▶ _Exercise brief_:
Every line of the material has to be retyped exactly.
─── Records for processing ───
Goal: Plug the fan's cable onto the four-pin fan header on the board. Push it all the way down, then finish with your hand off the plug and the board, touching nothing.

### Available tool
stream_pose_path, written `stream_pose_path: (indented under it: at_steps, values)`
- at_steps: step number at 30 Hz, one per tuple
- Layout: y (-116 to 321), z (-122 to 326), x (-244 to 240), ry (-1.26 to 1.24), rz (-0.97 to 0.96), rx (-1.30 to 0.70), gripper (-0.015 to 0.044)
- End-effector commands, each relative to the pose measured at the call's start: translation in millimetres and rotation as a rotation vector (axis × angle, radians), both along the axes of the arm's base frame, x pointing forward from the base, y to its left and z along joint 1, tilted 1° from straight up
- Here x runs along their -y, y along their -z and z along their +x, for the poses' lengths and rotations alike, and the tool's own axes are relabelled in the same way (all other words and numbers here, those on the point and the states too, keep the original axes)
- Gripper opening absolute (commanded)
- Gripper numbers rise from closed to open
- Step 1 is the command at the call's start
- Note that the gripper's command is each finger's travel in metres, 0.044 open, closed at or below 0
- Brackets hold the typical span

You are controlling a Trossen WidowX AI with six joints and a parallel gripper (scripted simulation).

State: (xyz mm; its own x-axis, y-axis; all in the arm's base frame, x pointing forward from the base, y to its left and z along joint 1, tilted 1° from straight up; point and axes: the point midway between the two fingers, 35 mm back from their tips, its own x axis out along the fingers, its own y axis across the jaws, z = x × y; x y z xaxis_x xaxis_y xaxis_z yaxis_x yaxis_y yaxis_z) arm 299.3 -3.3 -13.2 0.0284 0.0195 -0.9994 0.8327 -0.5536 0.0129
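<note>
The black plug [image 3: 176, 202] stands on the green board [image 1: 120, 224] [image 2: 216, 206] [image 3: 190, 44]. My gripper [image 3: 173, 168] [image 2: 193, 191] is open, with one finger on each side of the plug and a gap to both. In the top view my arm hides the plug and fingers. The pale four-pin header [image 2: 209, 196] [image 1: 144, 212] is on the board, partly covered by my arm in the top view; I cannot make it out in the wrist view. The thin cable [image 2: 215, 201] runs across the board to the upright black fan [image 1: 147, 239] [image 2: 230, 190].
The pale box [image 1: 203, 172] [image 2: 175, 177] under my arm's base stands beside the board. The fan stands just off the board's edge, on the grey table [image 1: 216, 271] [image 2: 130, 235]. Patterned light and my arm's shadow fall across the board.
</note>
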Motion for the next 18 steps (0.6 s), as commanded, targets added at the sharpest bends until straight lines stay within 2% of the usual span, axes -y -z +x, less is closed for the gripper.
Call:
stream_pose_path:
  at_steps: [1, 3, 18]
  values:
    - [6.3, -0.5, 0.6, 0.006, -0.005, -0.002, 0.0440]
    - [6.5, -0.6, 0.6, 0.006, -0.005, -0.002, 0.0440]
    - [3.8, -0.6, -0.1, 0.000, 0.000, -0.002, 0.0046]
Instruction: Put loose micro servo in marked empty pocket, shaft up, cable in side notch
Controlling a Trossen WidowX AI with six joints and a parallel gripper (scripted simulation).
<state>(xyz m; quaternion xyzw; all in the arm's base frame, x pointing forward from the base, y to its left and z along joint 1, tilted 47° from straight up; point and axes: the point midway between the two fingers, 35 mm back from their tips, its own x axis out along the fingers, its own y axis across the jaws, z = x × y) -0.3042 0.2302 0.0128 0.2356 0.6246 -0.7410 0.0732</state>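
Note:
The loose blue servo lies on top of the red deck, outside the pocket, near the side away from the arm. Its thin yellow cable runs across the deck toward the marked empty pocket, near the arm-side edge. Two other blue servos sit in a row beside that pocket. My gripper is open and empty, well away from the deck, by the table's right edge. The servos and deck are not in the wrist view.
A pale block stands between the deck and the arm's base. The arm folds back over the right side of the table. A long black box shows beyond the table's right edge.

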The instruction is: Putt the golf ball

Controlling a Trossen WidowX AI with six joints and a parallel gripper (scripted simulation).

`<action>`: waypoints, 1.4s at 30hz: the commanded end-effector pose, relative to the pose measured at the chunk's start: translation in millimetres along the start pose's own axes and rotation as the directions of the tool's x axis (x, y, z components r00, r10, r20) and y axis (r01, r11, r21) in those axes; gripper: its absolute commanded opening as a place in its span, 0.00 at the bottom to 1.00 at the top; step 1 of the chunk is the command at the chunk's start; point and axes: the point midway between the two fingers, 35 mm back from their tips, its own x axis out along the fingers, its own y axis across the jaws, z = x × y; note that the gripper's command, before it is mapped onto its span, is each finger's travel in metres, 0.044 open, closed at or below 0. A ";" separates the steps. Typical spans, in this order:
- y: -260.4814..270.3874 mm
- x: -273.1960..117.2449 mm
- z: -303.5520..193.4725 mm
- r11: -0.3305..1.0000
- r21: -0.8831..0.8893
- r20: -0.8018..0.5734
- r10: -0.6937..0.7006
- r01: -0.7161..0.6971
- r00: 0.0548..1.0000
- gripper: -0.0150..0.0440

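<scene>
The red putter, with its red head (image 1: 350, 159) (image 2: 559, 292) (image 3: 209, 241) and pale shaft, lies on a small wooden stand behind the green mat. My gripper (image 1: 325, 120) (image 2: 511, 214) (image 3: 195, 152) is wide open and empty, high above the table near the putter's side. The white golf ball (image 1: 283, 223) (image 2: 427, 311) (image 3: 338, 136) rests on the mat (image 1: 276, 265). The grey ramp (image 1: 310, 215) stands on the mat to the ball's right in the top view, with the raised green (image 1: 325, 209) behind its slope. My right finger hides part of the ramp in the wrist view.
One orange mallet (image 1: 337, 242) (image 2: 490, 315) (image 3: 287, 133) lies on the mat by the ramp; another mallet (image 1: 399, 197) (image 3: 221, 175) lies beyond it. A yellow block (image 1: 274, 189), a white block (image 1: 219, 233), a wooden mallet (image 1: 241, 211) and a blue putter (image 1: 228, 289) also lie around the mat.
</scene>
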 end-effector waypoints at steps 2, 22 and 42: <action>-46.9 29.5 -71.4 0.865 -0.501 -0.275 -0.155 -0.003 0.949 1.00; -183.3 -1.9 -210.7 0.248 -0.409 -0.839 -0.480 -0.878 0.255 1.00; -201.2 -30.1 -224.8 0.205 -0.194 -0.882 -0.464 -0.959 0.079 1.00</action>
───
▶ _Solution to the exercise_:
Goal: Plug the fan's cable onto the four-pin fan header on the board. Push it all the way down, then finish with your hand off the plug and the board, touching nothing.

### Available tool
stream_pose_path, written `stream_pose_path: (indented under it: at_steps, values)`
- at_steps: step number at 30 Hz, one per tuple
- Layout: y (-116 to 321), z (-122 to 326), x (-244 to 240), ry (-1.26 to 1.24), rz (-0.97 to 0.96), rx (-1.30 to 0.70), gripper (-0.015 to 0.044)
- End-effector commands, each relative to the pose measured at the call's start: translation in millimetres and rotation as a rotation vector (axis × angle, radians), both along the axes of the arm's base frame, x pointing forward from the base, y to its left and z along joint 1, tilted 1° from straight up
- Here x runs along their -y, y along their -z and z along their +x, for the poses' lengths and rotations alike, and the tool's own axes are relabelled in the same way (all other words and numbers here, those on the point and the states too, keep the original axes)
- Gripper opening absolute (commanded)
- Gripper numbers rise from closed to open
- Step 1 is the command at the call's start
- Note that the gripper's command is each finger's travel in metres, 0.044 open, closed at or below 0
- Brackets hold the typical span

You are controlling a Trossen WidowX AI with six joints and a parallel gripper (scripted simulation).

State: (xyz mm; its own x-axis, y-axis; all in the arm's base frame, x pointing forward from the base, y to its left and z along joint 1, tilted 1° from straight up; point and axes: the point midway between the two fingers, 35 mm back from their tips, its own x axis out along the fingers, its own y axis across the jaws, z = x × y; x y z xaxis_x xaxis_y xaxis_z yaxis_x yaxis_y yaxis_z) arm 299.3 -3.3 -13.2 0.0284 0.0195 -0.9994 0.8327 -0.5536 0.0129
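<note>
The black plug [image 3: 176, 202] stands on the green board [image 1: 120, 224] [image 2: 216, 206] [image 3: 190, 44]. My gripper [image 3: 173, 168] [image 2: 193, 191] is open, with one finger on each side of the plug and a gap to both. In the top view my arm hides the plug and fingers. The pale four-pin header [image 2: 209, 196] [image 1: 144, 212] is on the board, partly covered by my arm in the top view; I cannot make it out in the wrist view. The thin cable [image 2: 215, 201] runs across the board to the upright black fan [image 1: 147, 239] [image 2: 230, 190].
The pale box [image 1: 203, 172] [image 2: 175, 177] under my arm's base stands beside the board. The fan stands just off the board's edge, on the grey table [image 1: 216, 271] [image 2: 130, 235]. Patterned light and my arm's shadow fall across the board.
</note>
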Motion for the next 18 steps (0.6 s), as commanded, targets added at the sharpest bends until straight lines stay within 2% of the usual span, axes -y -z +x, less is closed for the gripper.
Call:
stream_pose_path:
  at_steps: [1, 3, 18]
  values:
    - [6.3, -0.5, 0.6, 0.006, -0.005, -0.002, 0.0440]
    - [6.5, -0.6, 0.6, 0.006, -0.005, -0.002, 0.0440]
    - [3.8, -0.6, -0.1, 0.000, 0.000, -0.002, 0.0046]
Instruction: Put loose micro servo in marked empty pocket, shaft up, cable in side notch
Controlling a Trossen WidowX AI with six joints and a parallel gripper (scripted simulation).
<state>(xyz m; quaternion xyzw; all in the arm's base frame, x pointing forward from the base, y to its left and z along joint 1, tilted 47° from straight up; point and axes: the point midway between the two fingers, 35 mm back from their tips, its own x axis out along the fingers, its own y axis across the jaws, z = x × y) -0.3042 0.2302 0.0128 0.2356 0.6246 -0.7410 0.0732</state>
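Note:
The loose blue servo lies on top of the red deck, outside the pocket, near the side away from the arm. Its thin yellow cable runs across the deck toward the marked empty pocket, near the arm-side edge. Two other blue servos sit in a row beside that pocket. My gripper is open and empty, well away from the deck, by the table's right edge. The servos and deck are not in the wrist view.
A pale block stands between the deck and the arm's base. The arm folds back over the right side of the table. A long black box shows beyond the table's right edge.
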
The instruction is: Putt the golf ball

Controlling a Trossen WidowX AI with six joints and a parallel gripper (scripted simulation).

`<action>`: waypoints, 1.4s at 30hz: the commanded end-effector pose, relative to the pose measured at the chunk's start: translation in millimetres along the start pose's own axes and rotation as the directions of the tool's x axis (x, y, z components r00, r10, r20) and y axis (r01, r11, r21) in those axes; gripper: its absolute commanded opening as a place in its span, 0.00 at the bottom to 1.00 at the top; step 1 of the chunk is the command at the chunk's start; point and axes: the point midway between the two fingers, 35 mm back from their tips, its own x axis out along the fingers, its own y axis across the jaws, z = x × y; note that the gripper's command, before it is mapped onto its span, is each finger's travel in metres, 0.044 open, closed at or below 0. A ";" separates the steps. Typical spans, in this order:
- y: -260.4814..270.3874 mm
- x: -273.1960..117.2449 mm
- z: -303.5520..193.4725 mm
- r11: -0.3305..1.0000
- r21: -0.8831..0.8893
- r20: -0.8018..0.5734
- r10: -0.6937..0.7006
- r01: -0.7161..0.6971
- r00: 0.0548..1.0000
- gripper: -0.0150..0.0440

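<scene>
The red putter, with its red head (image 1: 350, 159) (image 2: 559, 292) (image 3: 209, 241) and pale shaft, lies on a small wooden stand behind the green mat. My gripper (image 1: 325, 120) (image 2: 511, 214) (image 3: 195, 152) is wide open and empty, high above the table near the putter's side. The white golf ball (image 1: 283, 223) (image 2: 427, 311) (image 3: 338, 136) rests on the mat (image 1: 276, 265). The grey ramp (image 1: 310, 215) stands on the mat to the ball's right in the top view, with the raised green (image 1: 325, 209) behind its slope. My right finger hides part of the ramp in the wrist view.
One orange mallet (image 1: 337, 242) (image 2: 490, 315) (image 3: 287, 133) lies on the mat by the ramp; another mallet (image 1: 399, 197) (image 3: 221, 175) lies beyond it. A yellow block (image 1: 274, 189), a white block (image 1: 219, 233), a wooden mallet (image 1: 241, 211) and a blue putter (image 1: 228, 289) also lie around the mat.
</scene>
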 end-effector waypoints at steps 2, 22 and 42: <action>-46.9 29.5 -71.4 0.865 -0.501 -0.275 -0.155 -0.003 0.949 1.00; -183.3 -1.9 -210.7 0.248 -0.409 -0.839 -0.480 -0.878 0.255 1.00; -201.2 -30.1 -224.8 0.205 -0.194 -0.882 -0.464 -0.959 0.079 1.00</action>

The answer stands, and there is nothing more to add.